Physical Skills Practiced: Gross motor, leg strength, balance and tracking

Social Skills Reinforced: Teamwork; patience with self and others, encouragement, taking turns

Curriculum Connections:

  • Animals of the Antarctic or Weather Unit. Penguins walk on ice, Ducks walk through puddles.

How to play: Teachers! This is simple.

  1. Split the kids into groups of threes. Let them pick their ‘pattern’ (line order).
  2. Give each team one ball.
  3. Make a line or use the wall as the line to reach.
  4. Kids on front line hold the ball between their thighs. (above the knees).
  5. Turn on the music and say ‘go’.
  6. Kids on front line waddle with ball between their thighs, squeezing to keep it in place. They will need to squat a bit. Younger children may need to use their hands to steady the ball until they get the hang of it. If the ball drops out they can pick it up and keep going (older kids run back to the side line they are closest to and start again).
  7. Players arrive to the line, turn around and waddle back to the team, handing the ball off to the next member.
  8. Have each team go through their pattern twice or more depending on the room size. Or time them for a few minutes and see how many times the team completed a round (there and back).

Older kids: To make this more difficult and silly, add rules like, “You must be on tip-toes on your way TO the line and you must hop on two feet FROM the line. If the ball drops you must run back and start that side over again.”

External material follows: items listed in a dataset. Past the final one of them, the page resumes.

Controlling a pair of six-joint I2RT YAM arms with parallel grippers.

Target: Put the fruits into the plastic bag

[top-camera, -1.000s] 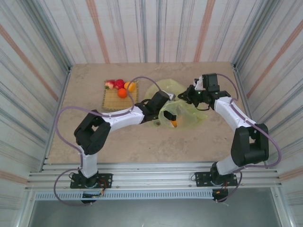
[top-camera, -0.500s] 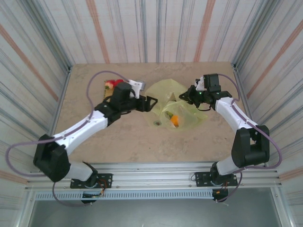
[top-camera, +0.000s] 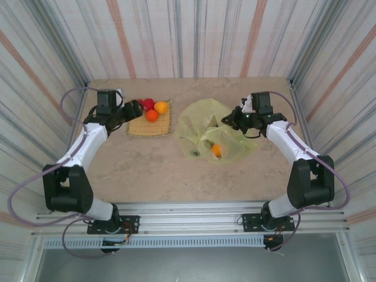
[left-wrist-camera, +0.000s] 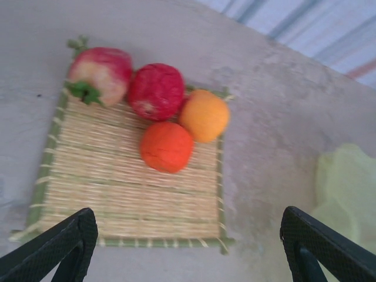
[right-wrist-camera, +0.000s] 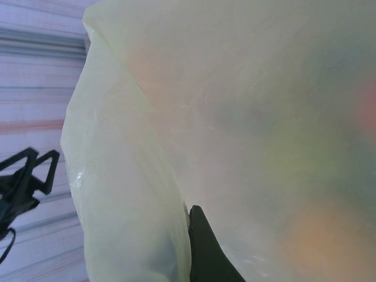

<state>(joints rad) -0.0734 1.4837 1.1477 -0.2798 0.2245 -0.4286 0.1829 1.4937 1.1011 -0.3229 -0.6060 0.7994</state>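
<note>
Several fruits lie together on the far part of the woven mat (left-wrist-camera: 126,194): a red-and-pale one (left-wrist-camera: 100,73), a red one (left-wrist-camera: 156,91), a yellow-orange one (left-wrist-camera: 204,115) and an orange one (left-wrist-camera: 167,146). My left gripper (left-wrist-camera: 187,226) hovers open and empty over the mat's near edge; from above it (top-camera: 134,110) is just left of the fruits (top-camera: 151,115). The plastic bag (top-camera: 214,132) lies crumpled at the table's middle, an orange fruit (top-camera: 216,150) showing through it. My right gripper (top-camera: 232,119) is shut on the bag's far right edge, the film (right-wrist-camera: 235,117) draped over its finger (right-wrist-camera: 205,252).
The mat (top-camera: 149,124) sits at the back left of the beige table (top-camera: 158,170). Striped walls close in the table on three sides. Bare table lies between mat and bag and along the front.
My left arm has swung away from the bag, left and back, to the mat, its gripper open and empty. The right arm and the bag have stayed put.
</note>
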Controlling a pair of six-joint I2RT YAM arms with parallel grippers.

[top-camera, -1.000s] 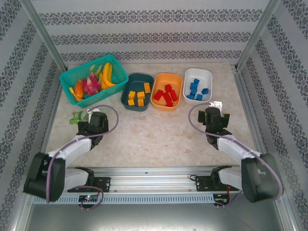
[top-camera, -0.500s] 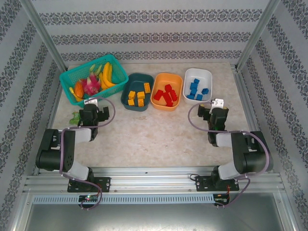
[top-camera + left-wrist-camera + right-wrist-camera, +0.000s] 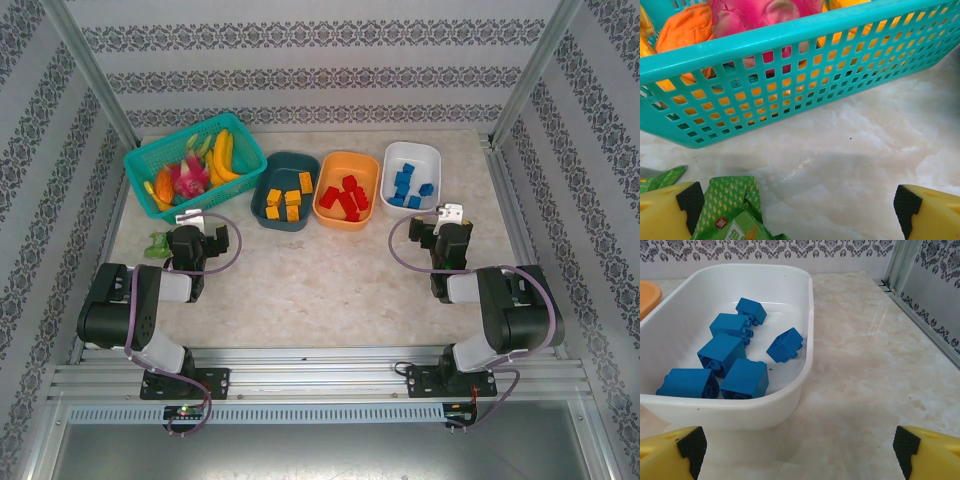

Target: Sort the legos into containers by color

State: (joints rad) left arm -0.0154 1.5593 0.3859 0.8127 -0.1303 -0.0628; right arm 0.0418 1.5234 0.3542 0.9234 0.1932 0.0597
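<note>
Three containers stand in a row at the back. The dark teal tub (image 3: 285,156) holds orange-yellow legos (image 3: 285,203), the orange tub (image 3: 346,156) holds red legos (image 3: 345,197), and the white tub (image 3: 411,146) holds blue legos (image 3: 408,185). My right gripper (image 3: 445,224) is open and empty just in front of the white tub (image 3: 740,407), facing its blue legos (image 3: 722,352). My left gripper (image 3: 193,228) is open and empty low over the table, at the left (image 3: 797,202). Both arms are folded back.
A teal mesh basket (image 3: 150,160) of toy fruit stands at the back left, its wall (image 3: 790,37) close ahead of the left gripper. Green wrapped pieces (image 3: 157,243) lie by the left finger (image 3: 725,210). Metal frame posts and patterned walls enclose the table.
Both arms have folded back from a stretched pose, elbows drawn up over their bases. The grippers ended slightly farther up the table. Jaws stayed open and the legos did not move.
</note>
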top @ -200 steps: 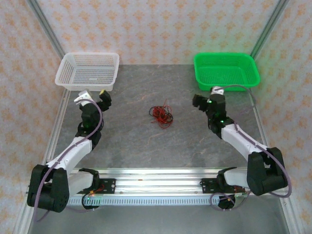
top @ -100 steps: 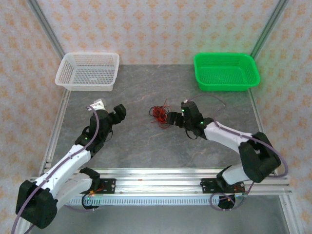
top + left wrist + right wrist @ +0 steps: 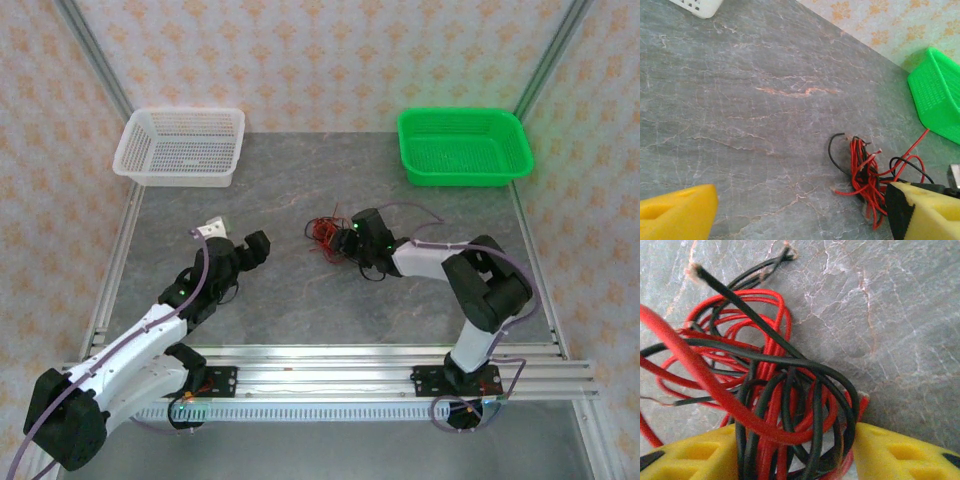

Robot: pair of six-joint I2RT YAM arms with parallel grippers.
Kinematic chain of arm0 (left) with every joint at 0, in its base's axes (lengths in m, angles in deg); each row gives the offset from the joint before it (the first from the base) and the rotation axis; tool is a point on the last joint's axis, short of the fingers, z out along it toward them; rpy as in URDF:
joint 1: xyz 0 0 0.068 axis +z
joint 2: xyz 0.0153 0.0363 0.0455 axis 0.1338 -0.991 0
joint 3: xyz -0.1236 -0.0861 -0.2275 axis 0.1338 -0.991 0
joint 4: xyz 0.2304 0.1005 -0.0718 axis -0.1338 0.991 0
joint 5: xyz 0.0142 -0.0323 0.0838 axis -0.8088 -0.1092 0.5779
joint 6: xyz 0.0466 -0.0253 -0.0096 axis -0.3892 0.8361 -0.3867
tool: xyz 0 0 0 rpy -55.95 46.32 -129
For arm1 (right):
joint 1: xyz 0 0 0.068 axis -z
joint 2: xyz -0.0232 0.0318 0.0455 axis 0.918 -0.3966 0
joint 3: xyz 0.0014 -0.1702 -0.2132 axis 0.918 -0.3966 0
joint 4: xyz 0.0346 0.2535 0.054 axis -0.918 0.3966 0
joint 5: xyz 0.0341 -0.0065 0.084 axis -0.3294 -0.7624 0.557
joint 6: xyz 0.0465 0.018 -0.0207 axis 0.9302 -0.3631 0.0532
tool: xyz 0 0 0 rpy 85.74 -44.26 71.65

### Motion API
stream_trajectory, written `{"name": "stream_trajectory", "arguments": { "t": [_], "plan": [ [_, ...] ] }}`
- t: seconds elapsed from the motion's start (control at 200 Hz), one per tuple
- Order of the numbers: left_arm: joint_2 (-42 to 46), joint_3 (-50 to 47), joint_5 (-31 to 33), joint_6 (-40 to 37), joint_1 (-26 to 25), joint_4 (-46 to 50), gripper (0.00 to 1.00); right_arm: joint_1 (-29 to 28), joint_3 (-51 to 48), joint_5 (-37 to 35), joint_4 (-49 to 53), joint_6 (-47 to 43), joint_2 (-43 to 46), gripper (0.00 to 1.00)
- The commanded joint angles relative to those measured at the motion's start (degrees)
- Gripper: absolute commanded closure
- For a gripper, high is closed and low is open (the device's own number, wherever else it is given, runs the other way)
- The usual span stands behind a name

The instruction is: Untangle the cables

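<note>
The cables [image 3: 326, 232] are a small tangle of thin red and black wires in the middle of the table. My right gripper [image 3: 350, 243] is at the tangle's right side. In the right wrist view its yellow fingers [image 3: 895, 452] stand apart, and part of the tangle [image 3: 770, 390] lies between them; the gripper [image 3: 795, 436] is open. My left gripper [image 3: 256, 246] hovers left of the tangle, apart from it. In the left wrist view the gripper [image 3: 800, 200] is open wide, and the cables [image 3: 865, 172] lie just ahead of its right finger [image 3: 927, 212].
A white basket [image 3: 180, 145] stands at the back left and a green basket [image 3: 463, 145] at the back right, the latter also in the left wrist view [image 3: 937, 95]. Grey marbled table surface [image 3: 270, 190] surrounds the tangle. A metal rail [image 3: 330, 365] runs along the near edge.
My right gripper swung from near the green basket down to the tangle and now straddles part of it. My left gripper moved right and nearer, toward the tangle.
</note>
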State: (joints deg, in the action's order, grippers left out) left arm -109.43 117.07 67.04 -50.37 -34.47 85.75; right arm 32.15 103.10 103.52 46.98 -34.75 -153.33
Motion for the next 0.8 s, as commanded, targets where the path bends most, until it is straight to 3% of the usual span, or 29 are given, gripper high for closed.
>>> {"name": "stream_trajectory", "arguments": {
  "t": [0.0,0.08,0.21,0.526,0.791],
  "plan": [
    [1.4,0.1,0.4,-0.1,-0.9,2.3,0.12,-0.4,0.6,-1.2,-4.1,2.7,-1.2,0.69],
    [1.8,0.7,-0.6,-0.9,-1.4,2.8,0.12,-0.5,0.1,-2.6,-4.8,1.3,-0.7,0.91],
    [2.3,1.6,-3.0,-2.5,-2.5,3.2,0.12,-0.4,-1.2,-3.4,-6.7,-6.7,1.7,1.0],
    [0.5,1.1,-13.5,-4.8,-4.3,-2.7,0.11,-0.4,-5.5,7.9,-10.1,-36.8,9.3,1.0],
    [-4.4,-0.7,-15.4,-3.5,-5.1,-9.6,0.06,-0.4,-7.3,13.4,-13.9,-37.0,11.2,1.0]
  ]
}}
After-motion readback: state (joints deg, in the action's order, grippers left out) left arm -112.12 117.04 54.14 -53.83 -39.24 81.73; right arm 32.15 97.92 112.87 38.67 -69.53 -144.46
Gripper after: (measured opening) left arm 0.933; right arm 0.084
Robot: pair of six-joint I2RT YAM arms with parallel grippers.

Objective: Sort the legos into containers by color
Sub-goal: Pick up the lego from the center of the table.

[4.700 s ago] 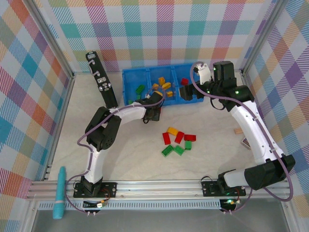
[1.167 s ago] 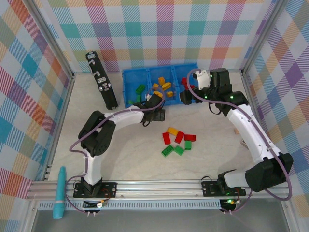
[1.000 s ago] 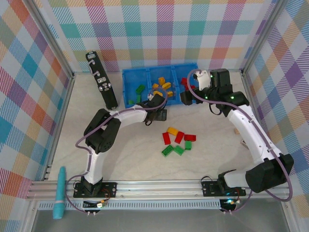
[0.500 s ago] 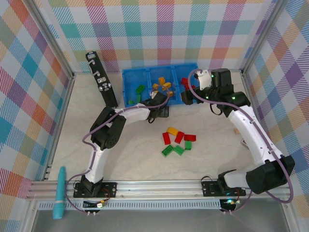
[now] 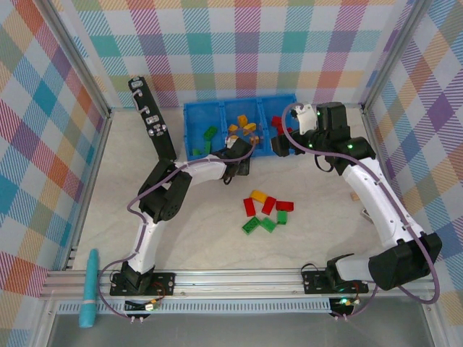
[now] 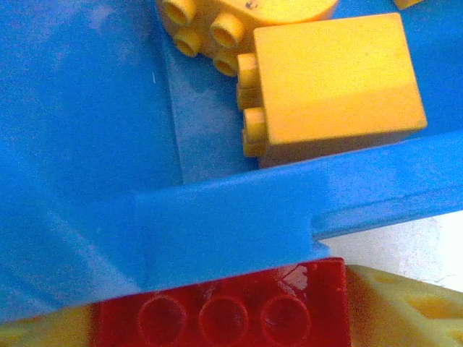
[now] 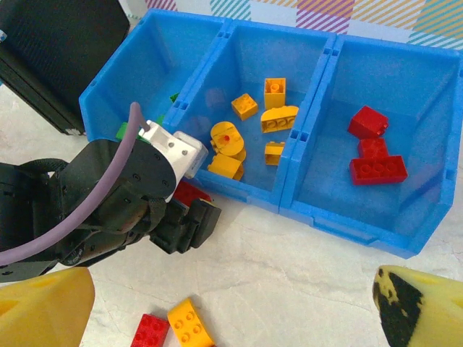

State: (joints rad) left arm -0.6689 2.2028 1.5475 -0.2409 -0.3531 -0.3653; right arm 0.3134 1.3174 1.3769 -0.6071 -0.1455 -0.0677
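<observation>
The left gripper [image 6: 221,322] pinches a red brick [image 6: 217,300] just beside the blue bin [image 6: 224,224], the right gripper [image 7: 231,311] stands wide: lifting may snag the bin's lip and spill it among the yellow bricks [image 6: 333,87].

Pastel plaid fabric walls [image 5: 246,50] in pink, teal, yellow and lilac checks close the space on three sides, stretched between slanting silver aluminium frame posts [image 5: 79,69]. Below them lies a pale cream, faintly marbled tabletop [image 5: 202,231], evenly lit with only soft shadows. A ribbed silver aluminium rail [image 5: 239,278] runs along its near edge, with a grey strip of floor [image 5: 239,329] beyond.
</observation>
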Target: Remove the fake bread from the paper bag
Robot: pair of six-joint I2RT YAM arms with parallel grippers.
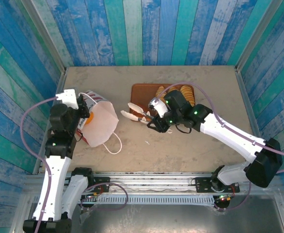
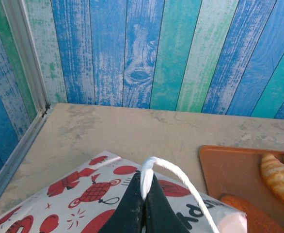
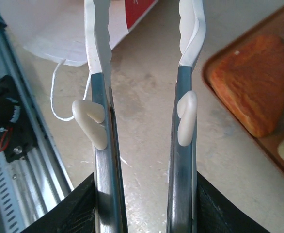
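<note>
Top camera first. The left gripper (image 1: 82,113) is pinched shut on a white cord handle (image 2: 145,177) of the small white paper gift bag with the red pattern (image 1: 101,127). The bag lies on its side at the left of the beige table (image 1: 171,150), mouth gaping toward the middle. My guess is the handle pinch is there to keep the bag steady and the mouth propped open. An orange lump (image 1: 87,116) shows just inside, probably fake bread that hasn't come out yet, but it's too small to be sure.

The right gripper (image 1: 156,121) is clamped around a pair of metal tongs with white tips (image 1: 134,112). The tips point at the bag and hang between it and the flat brown rectangular tray (image 1: 142,92). Golden-brown toy pastries (image 1: 181,93) already sit on that tray, partly hidden by the arm.

Left wrist camera: the black fingers (image 2: 132,211) are tight on the cord, with the bag's red-printed side right below. The tray corner, with a ridged loaf (image 2: 277,177) on it, sits off to the right.

Right wrist camera: the tongs' arms stand apart with nothing between the white tips, so open and empty. The bag is ahead at upper left, and a triangular orange-brown pastry (image 3: 251,82) lies on the tray at right. Nothing solid blocks the way in. I'd say the loose second cord handle (image 3: 55,92) lying on the table and the floppy paper lip are the likely snags.
</note>
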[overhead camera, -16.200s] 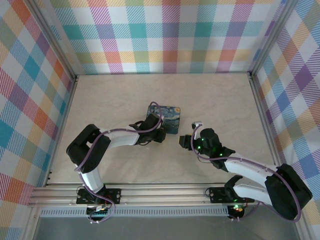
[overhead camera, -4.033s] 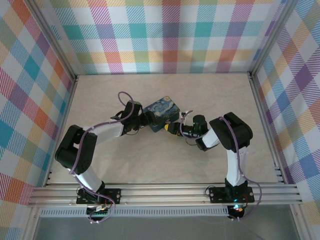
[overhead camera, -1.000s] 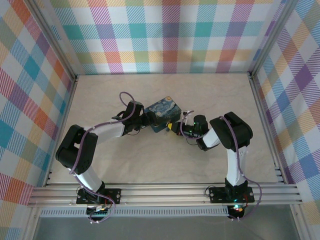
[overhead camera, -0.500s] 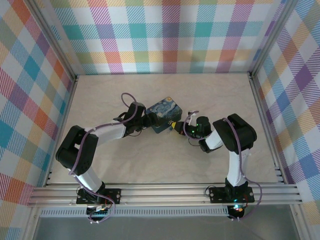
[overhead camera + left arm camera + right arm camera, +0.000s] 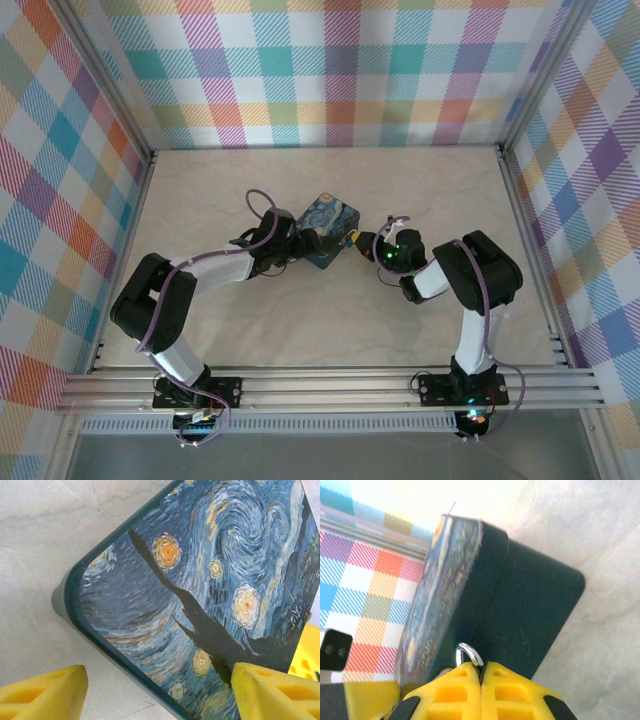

Coach, Teacher, Mentor Note: When I was in school and asked to do something silly, like this physical game, I enjoyed it, as long as I felt supported. If I didn’t, it was awful. Being asked to do a movement activity in front of your peers, as a self-conscious kid is difficult, and what makes it worse is that you probably either put yourself at the end of the line or were sort of shuffled there by default.

Being the last in line means, if your team is in last place, the game will be ‘over’ and you will have to complete the task with no one cheering. So, you either drop out and don’t have the opportunity to do the exercise, or are told to finish it. You continue in silence, or to the noise of others’ excited chatter as they line up at the water fountain. Talk about feeling alone! It may seem over the top that I put this thought here, but bringing every student to the finish line, down to the last one, is everything for that student. Even older students who seem disengaged from an activity, are simply protecting themselves. Remember, every student is someone’s whole world. That’s an amazing reality.